Passo dopo passo alla scoperta dei Musei di Maremma in Provincia di Grosseto grazie al progetto “Da Museo a Museo”. Questa la formula proposta: una visita guidata ad un museo come punto di partenza, una escursione tra strade e sentieri con la raccolta di dati naturalistici durante il percorso, la visita di un museo all’arrivo, rientro in pullman al punto di partenza. L’obiettivo è quello di mettere in collegamento i musei della Maremma mediante una selezione di sentieri escursionistici, raggiungibili anche con mobilità dolce. Si tratta di un progetto su sei diverse aree, per ciascuna delle quali sono stati selezionati, provati e messi su carta i relativi sentieri: Monte Amiata, Grosseto e pianura, Costa d’Argento, Regione dei Tufi, Colline dell’Albegna e Colline Metallifere.  Per promuovere questo progetto, finanziato dalla Regione Toscana e dal Sistema Musei di Maremma, con capofila il Museo di Storia Naturale della Maremma di Grosseto, sono stati organizzati due appuntamenti. Domenica 15 settembre  si  è svolta l’escursione nell’area delle Colline Metallifere a Massa Marittima, domenica 6 ottobre da Pitigliano a Sovana si terrà nel Parco Archeologico Città del Tufo di Sorano. A Massa Marittima  ieri, dopo la visita al museo, che raccoglie interessanti reperti che vanno dalla Preistoria all’epoca Etrusca, si è svolta  la passeggiata fino all’area archeologica del Lago dell’Accesa lungo un percorso di circa 9 km in circa 3 ore di cammino. Il percorso  ha previsto l’attraversamento dell’abitato di Massa Marittima e il passaggio lungo strade e sentieri nelle località di Poggio Ventura e Poggio ai Frati e Capanne fino ad arrivare sulle rive del Lago dell’Accesa e all’area archeologica, unica nel suo genere per la contemporanea presenza di necropoli e di un centro abitato con laboratori dediti alla lavorazione dei metalli.
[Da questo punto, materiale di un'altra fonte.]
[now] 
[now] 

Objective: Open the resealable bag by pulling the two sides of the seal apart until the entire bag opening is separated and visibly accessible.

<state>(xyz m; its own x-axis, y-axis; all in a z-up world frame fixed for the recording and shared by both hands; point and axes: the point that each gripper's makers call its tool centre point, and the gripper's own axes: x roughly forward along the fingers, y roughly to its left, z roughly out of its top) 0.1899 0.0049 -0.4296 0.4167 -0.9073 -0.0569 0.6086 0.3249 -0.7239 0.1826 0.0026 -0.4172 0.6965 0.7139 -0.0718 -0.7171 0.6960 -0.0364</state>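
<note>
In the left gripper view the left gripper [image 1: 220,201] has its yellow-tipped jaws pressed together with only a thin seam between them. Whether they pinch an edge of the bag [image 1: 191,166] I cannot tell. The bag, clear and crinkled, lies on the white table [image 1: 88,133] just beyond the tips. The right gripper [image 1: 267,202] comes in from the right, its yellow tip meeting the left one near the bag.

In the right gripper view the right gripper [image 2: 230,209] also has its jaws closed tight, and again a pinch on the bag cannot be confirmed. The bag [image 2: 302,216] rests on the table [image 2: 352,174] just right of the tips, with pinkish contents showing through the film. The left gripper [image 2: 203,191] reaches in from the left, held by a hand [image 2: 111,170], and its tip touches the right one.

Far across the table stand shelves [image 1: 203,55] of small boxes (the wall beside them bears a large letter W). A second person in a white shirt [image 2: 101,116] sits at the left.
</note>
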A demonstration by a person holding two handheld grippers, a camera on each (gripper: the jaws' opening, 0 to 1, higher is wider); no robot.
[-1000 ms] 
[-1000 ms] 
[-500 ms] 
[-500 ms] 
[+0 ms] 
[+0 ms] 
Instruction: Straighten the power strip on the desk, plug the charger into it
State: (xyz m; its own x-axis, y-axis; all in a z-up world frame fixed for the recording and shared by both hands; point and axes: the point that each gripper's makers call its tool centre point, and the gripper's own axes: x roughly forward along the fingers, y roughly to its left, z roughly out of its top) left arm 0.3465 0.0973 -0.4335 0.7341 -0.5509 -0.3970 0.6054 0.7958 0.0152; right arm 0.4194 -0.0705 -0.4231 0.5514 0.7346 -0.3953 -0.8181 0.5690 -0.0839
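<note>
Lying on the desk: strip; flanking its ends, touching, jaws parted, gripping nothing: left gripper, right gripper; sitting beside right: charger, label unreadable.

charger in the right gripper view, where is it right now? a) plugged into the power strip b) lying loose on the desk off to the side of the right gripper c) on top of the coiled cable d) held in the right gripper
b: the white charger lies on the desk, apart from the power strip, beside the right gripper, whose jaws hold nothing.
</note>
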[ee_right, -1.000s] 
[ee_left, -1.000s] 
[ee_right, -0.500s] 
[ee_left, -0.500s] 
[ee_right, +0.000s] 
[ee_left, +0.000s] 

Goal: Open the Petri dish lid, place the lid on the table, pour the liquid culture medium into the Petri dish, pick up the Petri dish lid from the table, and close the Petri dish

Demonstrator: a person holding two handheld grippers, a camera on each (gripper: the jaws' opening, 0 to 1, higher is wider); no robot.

Il Lago dell’Accesa, di origine carsica, alimenta il fiume Bruna che ne è unico emissario, oltre ad essere balneabile, può offrire refrigerio nei mesi estivi anche grazie alla vegetazione tipica che lo circonda, costituita da canneti, giuncheti, con la presenza di alcuni pioppi e, nella parte prospiciente gli scavi, eucalipti. I colli vicini sono ammantati dalla tipica macchia mediterranea. Le acque cristalline sono popolate da una ricca fauna ittica e non mancano rarità, come l’orchidea Epipactis palustris e la libellula Lindenia (Lindenia tetraphylla).